Each line of the listing must be set down exactly as it stands.
··· Given material
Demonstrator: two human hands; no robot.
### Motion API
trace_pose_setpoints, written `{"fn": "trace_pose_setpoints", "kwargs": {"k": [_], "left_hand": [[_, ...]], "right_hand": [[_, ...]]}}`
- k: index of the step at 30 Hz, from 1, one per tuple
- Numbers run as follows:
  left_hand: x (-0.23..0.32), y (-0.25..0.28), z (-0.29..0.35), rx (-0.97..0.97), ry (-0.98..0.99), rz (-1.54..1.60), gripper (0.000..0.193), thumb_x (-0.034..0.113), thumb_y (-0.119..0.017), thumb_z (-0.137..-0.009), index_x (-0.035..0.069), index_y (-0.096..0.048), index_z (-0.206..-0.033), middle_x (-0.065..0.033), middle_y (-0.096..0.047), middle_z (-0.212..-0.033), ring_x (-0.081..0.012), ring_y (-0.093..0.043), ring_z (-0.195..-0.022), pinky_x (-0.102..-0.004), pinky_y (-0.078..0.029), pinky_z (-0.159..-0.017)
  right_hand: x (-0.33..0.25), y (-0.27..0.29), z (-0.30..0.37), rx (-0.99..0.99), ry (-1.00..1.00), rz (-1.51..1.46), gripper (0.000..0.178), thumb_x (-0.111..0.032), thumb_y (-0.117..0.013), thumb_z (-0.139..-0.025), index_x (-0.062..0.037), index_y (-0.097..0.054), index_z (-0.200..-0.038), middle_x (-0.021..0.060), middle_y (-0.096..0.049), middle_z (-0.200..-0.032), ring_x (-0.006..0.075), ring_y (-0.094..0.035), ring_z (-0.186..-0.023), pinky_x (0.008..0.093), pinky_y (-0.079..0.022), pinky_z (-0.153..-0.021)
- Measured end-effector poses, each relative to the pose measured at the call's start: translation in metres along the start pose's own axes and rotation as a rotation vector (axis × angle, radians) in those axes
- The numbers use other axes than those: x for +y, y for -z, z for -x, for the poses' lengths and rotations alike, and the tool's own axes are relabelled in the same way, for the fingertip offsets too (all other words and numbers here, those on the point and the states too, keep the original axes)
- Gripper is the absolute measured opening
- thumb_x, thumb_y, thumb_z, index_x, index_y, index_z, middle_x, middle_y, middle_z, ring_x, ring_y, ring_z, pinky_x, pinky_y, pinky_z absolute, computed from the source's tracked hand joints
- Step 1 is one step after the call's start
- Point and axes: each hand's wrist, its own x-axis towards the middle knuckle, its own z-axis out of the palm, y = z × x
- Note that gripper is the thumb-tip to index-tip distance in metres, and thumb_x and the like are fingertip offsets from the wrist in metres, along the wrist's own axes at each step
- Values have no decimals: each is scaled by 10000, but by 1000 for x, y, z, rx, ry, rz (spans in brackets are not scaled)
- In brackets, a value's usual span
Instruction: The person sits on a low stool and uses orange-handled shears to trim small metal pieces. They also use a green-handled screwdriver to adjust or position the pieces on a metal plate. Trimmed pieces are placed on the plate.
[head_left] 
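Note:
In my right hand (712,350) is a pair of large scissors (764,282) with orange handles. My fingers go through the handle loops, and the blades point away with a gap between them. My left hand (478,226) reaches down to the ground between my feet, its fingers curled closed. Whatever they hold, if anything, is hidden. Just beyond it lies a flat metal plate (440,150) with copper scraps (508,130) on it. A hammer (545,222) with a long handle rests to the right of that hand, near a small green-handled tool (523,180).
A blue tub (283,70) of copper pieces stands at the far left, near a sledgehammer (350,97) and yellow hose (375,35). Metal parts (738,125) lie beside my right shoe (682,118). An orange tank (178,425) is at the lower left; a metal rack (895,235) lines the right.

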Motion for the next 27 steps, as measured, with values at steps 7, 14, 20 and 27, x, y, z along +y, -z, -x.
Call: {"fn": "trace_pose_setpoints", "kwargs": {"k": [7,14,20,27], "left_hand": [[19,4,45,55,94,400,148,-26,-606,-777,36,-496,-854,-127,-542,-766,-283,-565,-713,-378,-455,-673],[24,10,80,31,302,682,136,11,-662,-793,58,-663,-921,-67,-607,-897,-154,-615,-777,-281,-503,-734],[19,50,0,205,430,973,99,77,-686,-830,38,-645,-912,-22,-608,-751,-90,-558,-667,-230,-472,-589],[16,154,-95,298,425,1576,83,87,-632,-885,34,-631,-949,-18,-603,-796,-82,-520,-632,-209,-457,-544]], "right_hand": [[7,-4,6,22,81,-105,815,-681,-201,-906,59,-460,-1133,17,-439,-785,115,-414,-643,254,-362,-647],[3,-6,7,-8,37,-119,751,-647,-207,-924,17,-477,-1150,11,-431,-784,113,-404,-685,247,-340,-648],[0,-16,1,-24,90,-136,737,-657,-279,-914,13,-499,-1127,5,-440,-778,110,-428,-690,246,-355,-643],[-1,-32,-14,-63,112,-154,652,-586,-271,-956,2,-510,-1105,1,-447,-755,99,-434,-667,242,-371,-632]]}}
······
The completed task -
Demonstrator: two human hands; no robot.
### Motion API
trace_pose_setpoints, written `{"fn": "trace_pose_setpoints", "kwargs": {"k": [_], "left_hand": [[_, ...]], "right_hand": [[_, ...]]}}`
- k: index of the step at 30 Hz, from 1, one per tuple
- Numbers run as follows:
  left_hand: x (-0.23..0.32), y (-0.25..0.28), z (-0.29..0.35), rx (-0.97..0.97), ry (-0.98..0.99), rz (-1.54..1.60), gripper (0.000..0.193), thumb_x (-0.034..0.113), thumb_y (-0.119..0.017), thumb_z (-0.137..-0.009), index_x (-0.035..0.069), index_y (-0.096..0.048), index_z (-0.206..-0.033), middle_x (-0.065..0.033), middle_y (-0.096..0.047), middle_z (-0.212..-0.033), ring_x (-0.081..0.012), ring_y (-0.093..0.043), ring_z (-0.195..-0.022), pinky_x (-0.102..-0.004), pinky_y (-0.078..0.029), pinky_z (-0.159..-0.017)
  right_hand: x (-0.33..0.25), y (-0.27..0.29), z (-0.30..0.37), rx (-0.99..0.99), ry (-1.00..1.00), rz (-1.51..1.46), gripper (0.000..0.178), thumb_x (-0.111..0.032), thumb_y (-0.117..0.013), thumb_z (-0.139..-0.025), index_x (-0.062..0.037), index_y (-0.097..0.054), index_z (-0.200..-0.038), middle_x (-0.021..0.060), middle_y (-0.096..0.049), middle_z (-0.200..-0.032), ring_x (-0.006..0.075), ring_y (-0.094..0.035), ring_z (-0.186..-0.023), pinky_x (0.008..0.093), pinky_y (-0.079..0.022), pinky_z (-0.153..-0.021)
- Measured end-effector poses, each relative to the pose measured at the call's start: translation in metres along the start pose's own axes and rotation as a rotation vector (axis × angle, radians) in those axes
- The numbers use other axes than those: x for +y, y for -z, z for -x, for the poses' lengths and rotations alike, and the tool's own axes are relabelled in the same way, for the fingertip offsets too (all other words and numbers here, those on the point and the states too, keep the original axes)
- Gripper is the absolute measured opening
- thumb_x, thumb_y, thumb_z, index_x, index_y, index_z, middle_x, middle_y, middle_z, ring_x, ring_y, ring_z, pinky_x, pinky_y, pinky_z absolute, computed from the source's tracked hand joints
- Step 1 is one step after the call's start
- Point and axes: each hand's wrist, its own x-axis towards the middle knuckle, its own z-axis out of the palm, y = z × x
- Note that gripper is the thumb-tip to index-tip distance in metres, and thumb_x and the like are fingertip offsets from the wrist in metres, along the wrist's own axes at each step
- Values have no decimals: each is scaled by 10000, but by 1000 for x, y, z, rx, ry, rz (spans in brackets are not scaled)
- In brackets, a value's usual span
Instruction: The person sits on a low stool and uses orange-handled shears to trim small metal pieces. They also use a green-handled screwdriver to adjust or position the pieces on a metal plate. Trimmed pieces are placed on the plate.
[head_left] 
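Note:
In my right hand (712,350) is a pair of large scissors (764,282) with orange handles. My fingers go through the handle loops, and the blades point away with a gap between them. My left hand (478,226) reaches down to the ground between my feet, its fingers curled closed. Whatever they hold, if anything, is hidden. Just beyond it lies a flat metal plate (440,150) with copper scraps (508,130) on it. A hammer (545,222) with a long handle rests to the right of that hand, near a small green-handled tool (523,180).
A blue tub (283,70) of copper pieces stands at the far left, near a sledgehammer (350,97) and yellow hose (375,35). Metal parts (738,125) lie beside my right shoe (682,118). An orange tank (178,425) is at the lower left; a metal rack (895,235) lines the right.
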
Motion for the next 27 steps, as measured, with values at steps 7, 14, 20 and 27, x, y, z along +y, -z, -x.
Call: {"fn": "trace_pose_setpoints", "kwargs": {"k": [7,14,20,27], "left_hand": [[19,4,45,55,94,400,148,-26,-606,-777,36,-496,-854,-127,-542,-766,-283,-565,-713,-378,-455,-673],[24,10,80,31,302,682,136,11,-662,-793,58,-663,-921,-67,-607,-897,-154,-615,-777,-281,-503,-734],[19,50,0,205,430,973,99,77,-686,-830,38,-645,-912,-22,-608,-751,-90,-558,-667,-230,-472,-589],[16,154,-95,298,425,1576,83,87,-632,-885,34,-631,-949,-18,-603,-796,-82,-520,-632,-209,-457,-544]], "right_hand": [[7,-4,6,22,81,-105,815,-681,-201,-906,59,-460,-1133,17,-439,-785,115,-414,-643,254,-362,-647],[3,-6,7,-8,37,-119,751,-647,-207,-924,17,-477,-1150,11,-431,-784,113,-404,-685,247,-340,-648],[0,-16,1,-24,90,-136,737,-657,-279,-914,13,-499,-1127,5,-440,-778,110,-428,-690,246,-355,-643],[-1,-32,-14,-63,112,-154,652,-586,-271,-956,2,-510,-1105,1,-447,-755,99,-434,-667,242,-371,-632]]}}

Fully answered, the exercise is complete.